# DG piccolo, watery coffee, help?



## mac74 (Dec 28, 2015)

Hello all, im normally a tea man but i do like the odd coffee when im in that type of cafe ie. americano, grande or latte but not expresso. So i picked up this nice little machine 2day for £45, got it home, ran it through clean (4 hot plain water cups?) and then wacked in a americano pod which i also bought. However i wasnt impressed tbh, and i tried 4 pods (americano only) with 220ml in it, and to me they tasted watery, im gutted because i really want to like it, but i think instant coffee tastes better than this! am i doing something wrong??? please help. thanks m


----------



## mac74 (Dec 28, 2015)

Hello all, im normally a tea man but i do like the odd coffee when im in that type of cafe ie. americano, grande or latte but not expresso.
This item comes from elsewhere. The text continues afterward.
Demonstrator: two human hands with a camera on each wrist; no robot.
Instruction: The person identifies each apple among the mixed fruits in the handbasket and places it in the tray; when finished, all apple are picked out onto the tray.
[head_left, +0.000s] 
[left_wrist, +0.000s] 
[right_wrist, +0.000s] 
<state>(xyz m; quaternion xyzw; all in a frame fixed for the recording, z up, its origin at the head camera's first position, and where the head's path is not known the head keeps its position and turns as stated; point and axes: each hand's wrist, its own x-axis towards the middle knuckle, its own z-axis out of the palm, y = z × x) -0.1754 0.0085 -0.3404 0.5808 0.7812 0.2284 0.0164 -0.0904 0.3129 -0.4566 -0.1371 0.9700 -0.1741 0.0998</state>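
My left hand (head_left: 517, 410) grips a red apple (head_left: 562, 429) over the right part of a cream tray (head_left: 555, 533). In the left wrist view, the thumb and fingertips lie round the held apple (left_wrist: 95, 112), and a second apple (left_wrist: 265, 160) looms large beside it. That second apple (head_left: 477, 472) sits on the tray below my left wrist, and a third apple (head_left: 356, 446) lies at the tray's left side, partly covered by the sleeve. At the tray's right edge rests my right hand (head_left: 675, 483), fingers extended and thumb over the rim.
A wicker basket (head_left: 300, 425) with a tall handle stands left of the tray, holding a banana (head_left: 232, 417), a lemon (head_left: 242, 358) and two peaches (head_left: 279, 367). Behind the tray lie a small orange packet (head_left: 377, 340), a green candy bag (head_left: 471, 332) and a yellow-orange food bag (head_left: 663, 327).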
So i picked up this nice little machine 2day for £45, got it home, ran it through clean (4 hot plain water cups?) and then wacked in a americano pod which i also bought. However i wasnt impressed tbh, and i tried 4 pods (americano only) with 220ml in it, and to me they tasted watery, im gutted because i really want to like it, but i think instant coffee tastes better than this! am i doing something wrong??? please help. thanks m


----------



## The Systemic Kid (Nov 23, 2012)

Not many, if any, pod fans here. Forum is home to the appreciation of freshly roasted beans to produce the very best in brewed and espresso coffee. Maybe, give it a go.

Not helpful posting the same post in different forum sections.


----------



## mac74 (Dec 28, 2015)

The Systemic Kid said:


> Not many, if any, pod fans here. Forum is home to the appreciation of freshly roasted beans to produce the very best in brewed and espresso coffee. Maybe, give it a go.
> 
> Not helpful posting the same post in different forum sections.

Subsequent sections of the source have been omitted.